職員の解雇--解雇予告金の支払い、解雇制限要件◆Vol.11

辞職・合意退職・退職勧奨・解雇の違いとルール


2011年3月9日 菅原 由紀(川口社労士法人・社会保険労務士)


 ポイント

 労働契約関係の終了を意味するものには、辞職、合意退職、定年退職、解雇などといった様々な形態があります。とりわけ解雇は、他の労働契約関係の終了の形態に比べて労使紛争のなる可能性が高いため、労働基準法上の適切な解雇の手続き、解雇が禁止されている場合、有効な解雇要件などを理解しておくことが必要です。

 退職

 退職には、職員の一方的な意思表示によって労働契約を解消する「辞職」(自己退職)と、労働者と使用者(経営者側)が合意して労働契約を解消する「合意退職」があります。その他にも、雇用契約期間満了による退職、定年退職、死亡退職などがあります。

 「辞職」は、一般的には「退職届」が職員から提出されて行われます。職員の一方的な意思表示で退職の効果が生じるものですので、使用者の同意や承諾は必要ありません。

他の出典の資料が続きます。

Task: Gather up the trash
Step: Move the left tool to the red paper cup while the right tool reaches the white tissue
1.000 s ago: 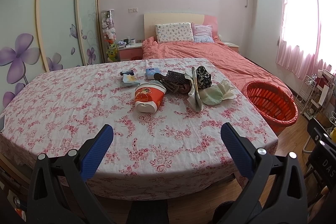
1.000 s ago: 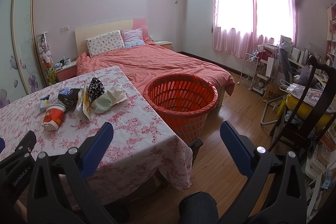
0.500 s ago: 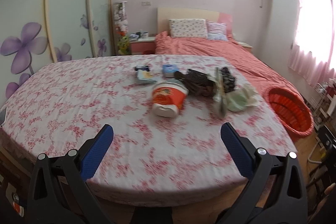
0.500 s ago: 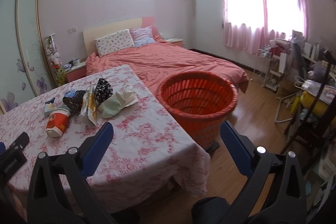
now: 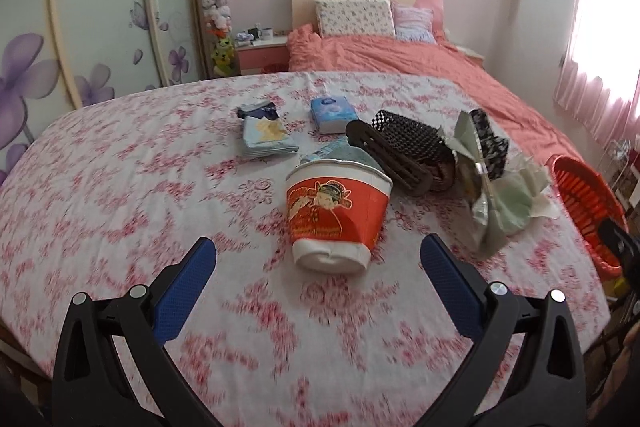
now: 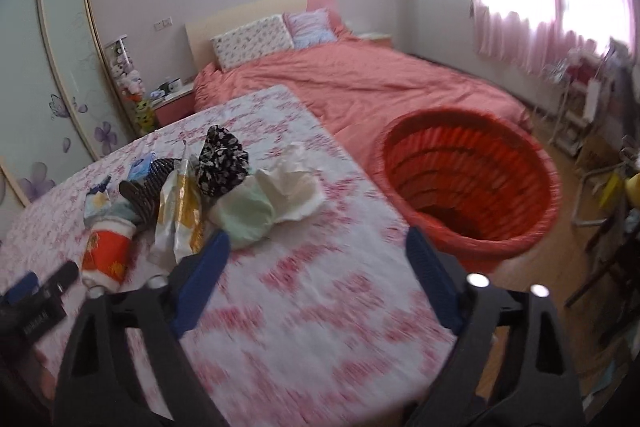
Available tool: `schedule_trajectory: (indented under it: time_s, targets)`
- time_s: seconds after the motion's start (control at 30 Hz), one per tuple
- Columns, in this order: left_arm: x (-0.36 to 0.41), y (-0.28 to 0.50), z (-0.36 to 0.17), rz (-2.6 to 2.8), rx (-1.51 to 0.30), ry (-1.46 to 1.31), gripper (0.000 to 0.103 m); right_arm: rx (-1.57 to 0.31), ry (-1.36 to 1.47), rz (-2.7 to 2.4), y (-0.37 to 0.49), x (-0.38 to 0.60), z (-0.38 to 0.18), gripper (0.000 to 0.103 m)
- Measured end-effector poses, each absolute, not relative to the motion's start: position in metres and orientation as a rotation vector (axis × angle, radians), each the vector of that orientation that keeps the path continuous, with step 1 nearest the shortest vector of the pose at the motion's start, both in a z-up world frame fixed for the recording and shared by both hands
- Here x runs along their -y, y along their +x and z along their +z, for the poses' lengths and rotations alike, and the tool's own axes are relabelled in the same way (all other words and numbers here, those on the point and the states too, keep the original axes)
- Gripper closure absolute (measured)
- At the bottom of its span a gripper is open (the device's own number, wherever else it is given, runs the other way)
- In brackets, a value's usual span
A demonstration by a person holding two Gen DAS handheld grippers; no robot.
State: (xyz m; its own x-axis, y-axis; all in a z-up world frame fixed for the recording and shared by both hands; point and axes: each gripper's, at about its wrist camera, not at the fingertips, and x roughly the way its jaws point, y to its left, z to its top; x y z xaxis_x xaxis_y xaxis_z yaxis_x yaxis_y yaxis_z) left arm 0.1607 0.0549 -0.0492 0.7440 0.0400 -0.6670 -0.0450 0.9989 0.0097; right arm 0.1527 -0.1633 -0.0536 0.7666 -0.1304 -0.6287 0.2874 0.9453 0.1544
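Observation:
A red and white paper noodle cup [image 5: 336,215] lies on its side on the floral tablecloth [image 5: 120,195]. Behind it lie a blue tissue pack [image 5: 333,113], a flat snack packet [image 5: 264,135], a dark mesh item [image 5: 404,151], a silver foil wrapper [image 5: 478,183], a black patterned pouch [image 5: 490,143] and pale crumpled paper [image 5: 520,195]. My left gripper [image 5: 318,261] is open, just short of the cup. My right gripper [image 6: 318,251] is open above the table's right part, near the crumpled paper [image 6: 276,203] and foil wrapper [image 6: 178,215]. The red basket [image 6: 468,179] stands on the floor beside the table.
A bed with a salmon cover [image 6: 360,83] lies behind the table. A wardrobe with flower doors [image 5: 80,27] is on the left. A rack and chairs [image 6: 600,147] stand at the right under a pink curtain [image 6: 540,7].
Both grippers moved forward over the table. The left one closed in on the noodle cup. The right one swung left and down toward the trash pile and basket. Both stayed open.

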Motion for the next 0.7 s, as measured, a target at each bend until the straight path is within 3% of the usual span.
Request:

 「合意退職」には、希望退職、退職勧奨などがあります。いずれも使用者側からの労働契約の合意解約の申し入れであり、職員に退職を強要するものではありませんので、承諾するかどうかは職員が決めることができます。合意退職は、「解雇」には該当しません。合意退職は、一般的には「退職願」が職員から提出され、使用者が承諾することによって退職の効果が発生します。退職日は双方の話合いで自由に決めることができます。

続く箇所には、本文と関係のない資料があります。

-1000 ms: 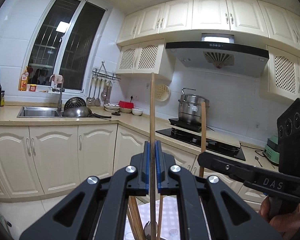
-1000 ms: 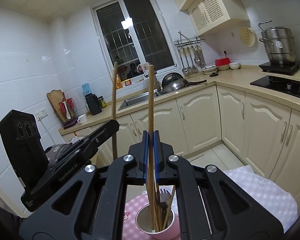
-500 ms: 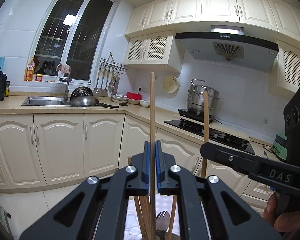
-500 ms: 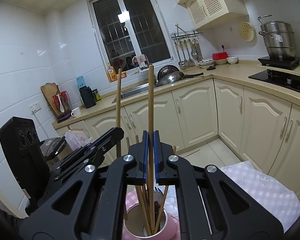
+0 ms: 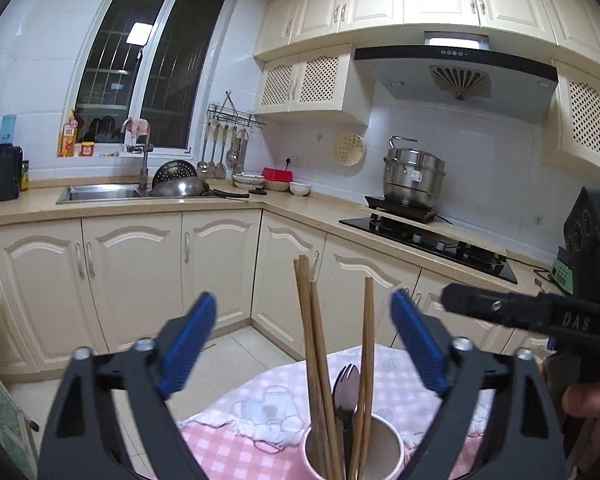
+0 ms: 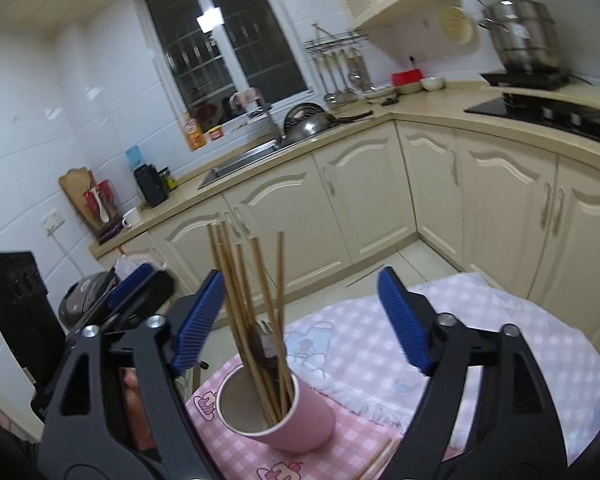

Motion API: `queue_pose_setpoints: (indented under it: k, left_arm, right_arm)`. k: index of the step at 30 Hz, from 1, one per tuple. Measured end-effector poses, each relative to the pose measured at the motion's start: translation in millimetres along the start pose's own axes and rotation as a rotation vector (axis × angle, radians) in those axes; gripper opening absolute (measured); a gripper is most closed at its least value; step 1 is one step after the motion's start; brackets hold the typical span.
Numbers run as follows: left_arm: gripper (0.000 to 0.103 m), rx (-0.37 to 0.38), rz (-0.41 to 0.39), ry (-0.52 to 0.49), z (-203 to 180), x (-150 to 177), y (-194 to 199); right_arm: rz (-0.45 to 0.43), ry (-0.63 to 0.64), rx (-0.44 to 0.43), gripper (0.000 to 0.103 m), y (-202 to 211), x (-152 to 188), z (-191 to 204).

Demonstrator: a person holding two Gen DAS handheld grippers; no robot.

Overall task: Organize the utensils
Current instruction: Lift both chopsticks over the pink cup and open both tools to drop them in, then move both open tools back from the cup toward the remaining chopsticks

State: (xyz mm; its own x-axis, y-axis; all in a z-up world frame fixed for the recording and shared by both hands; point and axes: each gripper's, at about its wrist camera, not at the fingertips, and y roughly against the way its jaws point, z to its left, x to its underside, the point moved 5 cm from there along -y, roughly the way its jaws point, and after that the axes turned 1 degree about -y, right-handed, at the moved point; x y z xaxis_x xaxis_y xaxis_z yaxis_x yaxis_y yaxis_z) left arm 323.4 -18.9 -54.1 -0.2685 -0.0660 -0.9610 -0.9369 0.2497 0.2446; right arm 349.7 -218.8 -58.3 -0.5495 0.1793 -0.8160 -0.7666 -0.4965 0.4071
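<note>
Both the left gripper [image 5: 302,320] and right gripper [image 6: 300,300] have just been opened wide, nothing gripped. The chopsticks [image 6: 256,312] are stood in the pink cup [image 6: 276,416] on the checked cloth [image 6: 480,340] at six o'clock. The sink [image 5: 100,193] is seen beyond at ten o'clock.

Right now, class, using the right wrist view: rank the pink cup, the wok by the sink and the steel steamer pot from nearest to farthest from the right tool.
1. Pink cup: just below the open right tool, on the checked cloth, holding chopsticks.
2. Wok: across the floor, on the counter by the sink.
3. Steel steamer pot: far right corner, on the stove.
</note>
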Motion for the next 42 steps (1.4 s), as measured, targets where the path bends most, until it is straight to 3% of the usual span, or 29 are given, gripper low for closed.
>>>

 「希望退職」は、職員と使用者との双方の合意に基づいて労働契約を解約するものであり、一般的には使用者が通常の退職より有利な条件を提示することによって、その条件で退職する職員を募集するものです。

 一方、「退職勧奨」とは、使用者が職員に積極的に退職を促すものです。ただし、その際に、暴行、長時間の監禁、名誉棄損行為、執拗に退職を迫るなど、その手段・方法が社会的相当性を著しく逸脱するような場合は「退職強要」となり、損害賠償請求の対象にもなりますので、注意が必要です。

 解雇

 解雇とは、労働者の意思にかかわりなく、使用者の一方的な意思によって労働契約を終了させることです。解雇の種類には、普通解雇、整理解雇、懲戒解雇がありますが、今回は普通解雇(以下、「解雇」と言います)についてご説明します。

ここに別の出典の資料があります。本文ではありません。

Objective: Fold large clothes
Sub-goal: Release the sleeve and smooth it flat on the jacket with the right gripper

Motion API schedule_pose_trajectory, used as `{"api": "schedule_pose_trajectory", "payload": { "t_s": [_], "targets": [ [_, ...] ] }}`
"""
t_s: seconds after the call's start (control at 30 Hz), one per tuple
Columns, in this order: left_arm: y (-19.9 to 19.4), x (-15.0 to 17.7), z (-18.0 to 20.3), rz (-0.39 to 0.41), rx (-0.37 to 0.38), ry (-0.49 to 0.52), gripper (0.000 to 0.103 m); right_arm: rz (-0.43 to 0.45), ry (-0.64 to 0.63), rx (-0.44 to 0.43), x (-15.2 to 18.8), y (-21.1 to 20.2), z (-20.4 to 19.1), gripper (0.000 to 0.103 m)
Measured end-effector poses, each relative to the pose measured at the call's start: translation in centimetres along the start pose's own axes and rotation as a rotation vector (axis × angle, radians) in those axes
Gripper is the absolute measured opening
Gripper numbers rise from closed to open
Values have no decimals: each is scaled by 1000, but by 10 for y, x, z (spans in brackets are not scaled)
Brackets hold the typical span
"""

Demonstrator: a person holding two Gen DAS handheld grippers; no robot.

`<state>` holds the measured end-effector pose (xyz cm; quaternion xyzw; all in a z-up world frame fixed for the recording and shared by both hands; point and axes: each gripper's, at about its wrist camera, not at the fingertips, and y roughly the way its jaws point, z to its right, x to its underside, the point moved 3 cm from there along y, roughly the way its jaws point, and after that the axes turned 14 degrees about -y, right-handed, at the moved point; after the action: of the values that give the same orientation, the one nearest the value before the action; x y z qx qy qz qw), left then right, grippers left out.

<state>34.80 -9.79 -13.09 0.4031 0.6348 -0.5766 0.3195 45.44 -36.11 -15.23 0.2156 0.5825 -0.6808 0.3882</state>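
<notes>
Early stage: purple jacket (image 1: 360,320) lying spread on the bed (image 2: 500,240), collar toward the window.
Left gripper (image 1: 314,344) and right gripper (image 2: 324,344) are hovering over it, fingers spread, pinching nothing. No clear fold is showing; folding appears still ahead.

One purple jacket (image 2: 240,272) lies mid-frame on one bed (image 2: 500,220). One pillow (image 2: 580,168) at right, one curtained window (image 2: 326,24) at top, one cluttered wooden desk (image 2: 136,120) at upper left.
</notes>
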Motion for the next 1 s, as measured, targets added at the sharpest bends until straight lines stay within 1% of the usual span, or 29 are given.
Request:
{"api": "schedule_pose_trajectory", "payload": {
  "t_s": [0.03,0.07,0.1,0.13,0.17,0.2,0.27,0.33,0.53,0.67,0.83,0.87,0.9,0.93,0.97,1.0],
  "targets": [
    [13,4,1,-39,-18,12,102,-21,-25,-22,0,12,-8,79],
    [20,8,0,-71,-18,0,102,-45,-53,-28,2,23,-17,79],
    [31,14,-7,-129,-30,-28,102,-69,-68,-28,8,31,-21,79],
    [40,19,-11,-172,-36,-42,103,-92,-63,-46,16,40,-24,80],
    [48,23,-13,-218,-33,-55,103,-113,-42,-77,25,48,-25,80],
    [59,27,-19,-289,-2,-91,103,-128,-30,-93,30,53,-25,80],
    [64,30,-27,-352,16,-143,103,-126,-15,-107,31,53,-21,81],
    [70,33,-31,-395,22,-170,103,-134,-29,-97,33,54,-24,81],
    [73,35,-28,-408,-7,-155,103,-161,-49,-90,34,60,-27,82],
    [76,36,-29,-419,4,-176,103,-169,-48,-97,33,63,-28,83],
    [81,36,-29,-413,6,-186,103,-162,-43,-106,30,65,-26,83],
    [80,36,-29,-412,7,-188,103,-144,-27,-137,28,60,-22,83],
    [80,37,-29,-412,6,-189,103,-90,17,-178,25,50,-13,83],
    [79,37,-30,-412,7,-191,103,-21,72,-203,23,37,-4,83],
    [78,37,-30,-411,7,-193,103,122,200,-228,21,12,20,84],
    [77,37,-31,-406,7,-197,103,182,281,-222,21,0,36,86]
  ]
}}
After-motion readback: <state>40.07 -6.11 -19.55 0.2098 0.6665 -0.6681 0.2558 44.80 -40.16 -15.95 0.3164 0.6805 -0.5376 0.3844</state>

 解雇は職員にとって重大なことですから、使用者が職員を解雇するためには、「合理的な理由があり、社会通念上相当である」ことが必要とされ、解雇予告を行うことや解雇制限規定に反しないことなど、法律で制限がされています。

 職員を解雇するには、就業規則や労働契約などの記載されている解雇事由に該当することが必要です。解雇の手続きとしては、30日以上前に解雇を予告しなければなりません。30日以上前に解雇予告をしない場合は、予告に代えて30日分の平均賃金を解雇予告金として支払うことが必要です(労基法第20条)。平均賃金とは、給与の最終締切日から過去3カ月分の給与総額を、その3カ月の総日数で割った金額のことです。なお、解雇予告期間は、予告に代わる平均賃金の支払いにより、支払った日数分短縮されます(表1参照)。

 契約期間が2カ月以内の職員の契約期間内や、試用期間(14日以内)中の解雇等には、解雇予告はいりません。ただし、労災(業務災害)で休業している期間と復帰後30日間、産前産後休業している期間と復帰後30日間の職員を解雇することはできません(労基法第19条)。

 使用者が悪質な懲戒理由等によって職員を解雇するなど、解雇予告をしたくない場合は、労働基準監督署長から「解雇予告除外認定」を受けることにより、予告の手続きを省くことができますが、懲戒解雇の場合でも、原則として解雇予告が必要です。